The Kinetics of Mast Cells and Eosinophils in the Liver of Experimentally Infected with Schistosoma mansoni

Parviz Kermanizadeh PhD*, Paul Hagan PhD**, David W.T. Crompton PhD***

*Division of Immunology, Faculty of Medicine, Tabriz University of Medical Sciences, Tabriz, Iran, **Division of Infection & Immunity, Joseph Black Building, IBLS, ***Division of Environmental & Evolutionary Biology, the Graham Kerr Building, IBLS, University of Glasgow, Glasgow, UK.

  • Abstract

    Objectives- To study the livers from S. mansoni infected mice during 16 weeks of infection with regard to granulomas and the kinetics of mast cells and eosinophils in the granuloma.
    Methods-The tissues were stained with a newly developed method designed to detect mast cells and eosinophils simultaneously.
    Results- Granulomas appeared from the sixth post-infection week and both the number and size of the granulomas increased gradually in the acute phase of the infection and then reduced as the infection matured. Eosinophils comprised 97% of the cell types in the granuloma and probably play an important role in schistosoma egg destruction. At all times during the infection mast cells comprised approximately 3% of the cells in the granuloma.
    Conclusion-The appearance of mast cells in the granuloma may be dependent on factors other than those associated directly with the granuloma.

    •

    Keywords • Mast cells eosinophils granuloma schistosoma

    Introduction

    Adult Schistosoma mansoni which inhabit the inferior mesenteric veins, deposit embryo containing eggs. These eggs move into the intestine, but some are transported to the liver, predominantly lodging in portal areas, and others are carried to other organs where they become entrapped. These eggs are responsible for the major symptoms of schistosomiasis. The toxic egg material destroys the host tissue cells and the antigenic material stimulates the development of large inflammatory reactions (granuloma) around the egg material.

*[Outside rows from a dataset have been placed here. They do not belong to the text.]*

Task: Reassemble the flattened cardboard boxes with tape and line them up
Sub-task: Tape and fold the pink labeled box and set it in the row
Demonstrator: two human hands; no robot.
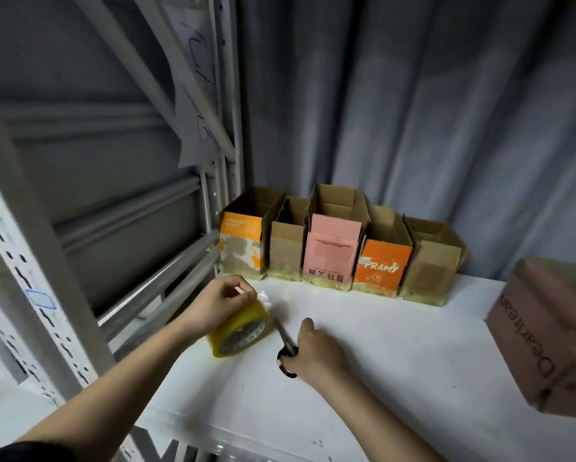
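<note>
My left hand [218,303] pinches the loose end on the yellow roll of clear packing tape [240,331] | my right hand [316,353] grips black-handled scissors [285,341], blades aimed up-left at the tape, just beside it on the white worktop [396,345] | five open cardboard boxes [343,248] line the back; orange one reads "PRAMY" | pink carton [547,331], right, reads "Dearlrean", I think.

You're looking down at a white table [396,355] filling the lower half of the frame. Behind it, across the upper right, a grey-blue curtain [413,111] hangs in soft folds. On the left, a grey metal shelving rack [29,261] runs slantwise, with a scribbled sheet of paper [196,105] hanging from its upright. Light's dim, a bit cool.
</note>
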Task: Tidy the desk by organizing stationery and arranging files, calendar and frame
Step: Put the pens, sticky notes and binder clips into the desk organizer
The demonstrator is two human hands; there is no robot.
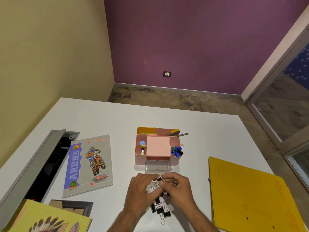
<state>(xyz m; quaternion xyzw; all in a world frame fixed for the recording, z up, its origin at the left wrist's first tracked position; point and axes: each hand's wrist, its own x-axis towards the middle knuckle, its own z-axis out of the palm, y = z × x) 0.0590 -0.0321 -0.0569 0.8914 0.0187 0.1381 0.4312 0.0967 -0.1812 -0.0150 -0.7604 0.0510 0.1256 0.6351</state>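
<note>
1. Pinching one black binder clip point(159, 179) between the fingertips of both hands, just in front of the pink organizer point(157, 146) and its pulled-out clear drawer point(158, 166).
2. Left hand point(142, 188) curled, fingers bent onto the clip from the left; right hand point(177, 186) curled likewise, thumb and forefinger closed on the clip from the right. Neither hand spread wide.
3. Lying on the white desk point(209, 139) nearer than the organizer, under and behind the hands: a loose cluster of further binder clips point(160, 210), black bodies with wire handles, exact count unclear.
4. Holding, inside the organizer: a pink notepad point(158, 145) in the middle, blue and green markers point(176, 151) in the right compartment, pencils point(175, 133) slanting out of the back right one, yellow and green slips point(147, 130) at the back left, and a small blue-topped item point(142, 144) on the left side, too small to identify.
5. Resting left of the organizer: a grey notebook point(88, 164) with a motorbike picture, flat on the desk.
6. Sitting farther left of the organizer, beyond that notebook: an open cable tray point(50, 164) with its grey lid tilted up.
7. Placed near-left of the organizer: a picture frame point(78, 207) partly covered by a yellow book point(41, 218) at the bottom corner.
8. Spread right of the organizer, well apart from it: a yellow file folder point(247, 196) lying flat.
</note>
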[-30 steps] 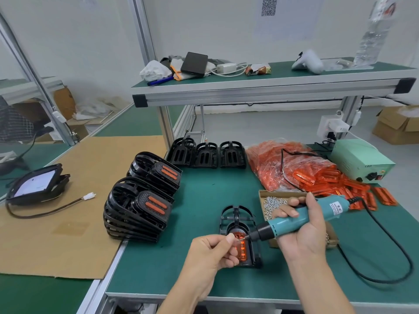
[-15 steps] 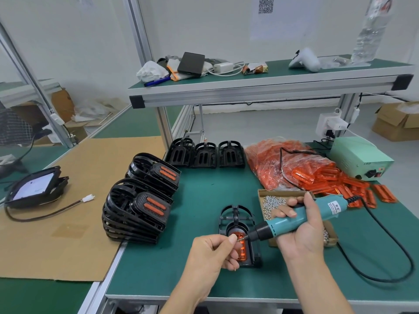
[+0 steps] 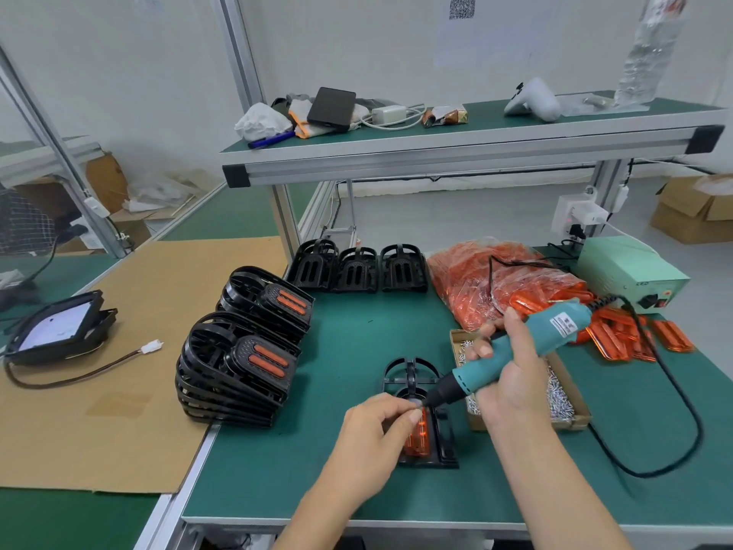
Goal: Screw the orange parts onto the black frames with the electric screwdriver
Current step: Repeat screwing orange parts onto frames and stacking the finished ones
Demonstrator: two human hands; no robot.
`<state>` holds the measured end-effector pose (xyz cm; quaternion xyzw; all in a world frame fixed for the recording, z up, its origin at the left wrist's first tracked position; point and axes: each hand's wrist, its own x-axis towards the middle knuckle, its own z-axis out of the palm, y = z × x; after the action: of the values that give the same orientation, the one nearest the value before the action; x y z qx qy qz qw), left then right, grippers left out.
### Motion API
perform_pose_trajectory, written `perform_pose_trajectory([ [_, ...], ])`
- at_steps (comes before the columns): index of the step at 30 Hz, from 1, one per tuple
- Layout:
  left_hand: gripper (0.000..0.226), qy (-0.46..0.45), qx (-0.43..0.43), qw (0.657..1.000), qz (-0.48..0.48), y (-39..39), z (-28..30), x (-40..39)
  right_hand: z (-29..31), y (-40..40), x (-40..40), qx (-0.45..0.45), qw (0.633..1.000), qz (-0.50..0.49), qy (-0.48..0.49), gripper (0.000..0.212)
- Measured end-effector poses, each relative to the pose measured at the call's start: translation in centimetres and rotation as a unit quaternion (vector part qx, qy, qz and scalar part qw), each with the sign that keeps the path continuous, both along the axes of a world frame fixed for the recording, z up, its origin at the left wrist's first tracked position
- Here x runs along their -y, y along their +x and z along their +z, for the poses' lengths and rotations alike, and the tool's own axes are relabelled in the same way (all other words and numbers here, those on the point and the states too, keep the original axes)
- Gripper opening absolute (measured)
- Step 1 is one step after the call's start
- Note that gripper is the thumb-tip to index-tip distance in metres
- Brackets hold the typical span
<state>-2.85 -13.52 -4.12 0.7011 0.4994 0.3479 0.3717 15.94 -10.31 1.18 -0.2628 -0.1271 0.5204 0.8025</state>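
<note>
Head view: right hand (image 3: 511,375) grips the screwdriver (image 3: 515,351); left fingers (image 3: 412,415) pinch at its tip over the frame (image 3: 444,450), bare bench (image 3: 349,351) beyond.

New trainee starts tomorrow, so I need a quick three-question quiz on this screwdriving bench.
1. True or false: the right hand grips the electric screwdriver.
2. The box of screws sits where relative to the black frame being worked on? A) left B) right C) upper shelf
3. Fill in: the left hand's fingers pinch at the screwdriver's ____.

Key: 1 true; 2 B; 3 tip.
</note>
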Motion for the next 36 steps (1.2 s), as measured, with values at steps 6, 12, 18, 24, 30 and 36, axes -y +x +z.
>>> perform_pose_trajectory([
  [6, 0.013, 0.196, -0.176, 0.964, 0.034, 0.6, -1.2, -3.0, 1.4, -0.9, -2.2, 0.107, 0.994, 0.002, -0.015, 0.020],
  [12, 0.014, 0.170, -0.224, 0.954, 0.105, 2.7, -2.7, -3.7, 1.5, -2.5, -2.8, 0.278, 0.961, 0.010, 0.011, 0.016],
  [18, 0.013, 0.148, -0.236, 0.951, 0.131, 3.4, -3.7, -3.5, 0.1, -2.8, -3.4, 0.329, 0.944, 0.025, -0.008, 0.021],
  [24, 0.011, 0.170, -0.228, 0.943, 0.172, 3.6, -4.4, -3.5, 0.0, -2.9, -4.0, 0.349, 0.936, 0.039, -0.008, 0.021],
  [30, 0.007, 0.195, -0.227, 0.939, 0.171, 3.4, -4.9, -3.4, 0.0, -3.6, -4.0, 0.388, 0.919, 0.068, -0.004, 0.022],
  [36, 0.007, 0.195, -0.231, 0.937, 0.176, 3.2, -5.0, -3.3, 0.4, -4.3, -3.8, 0.431, 0.895, 0.112, 0.020, 0.026],
])
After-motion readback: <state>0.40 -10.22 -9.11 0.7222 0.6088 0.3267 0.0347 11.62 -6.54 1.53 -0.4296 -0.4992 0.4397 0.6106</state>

    This granuloma is considered to serve as a protective barrier by sequestering the toxic and antigenic substances secreted continuously from the schistosoma eggs, thereby, preventing further diffusion of these harmful materials.

    On the other hand, granulomas may replace the damaged parenchyma of the organs in which they lie by producing and setting down collagen between the normal cells and converting the functional tissue into fibrotic tissue and initiating periphlebitis and fibrosis in the liver.1,2 Portal hypertension, splenomegaly, ascites and esophageal and gastric varices develop due to the resulting impaired blood circulation.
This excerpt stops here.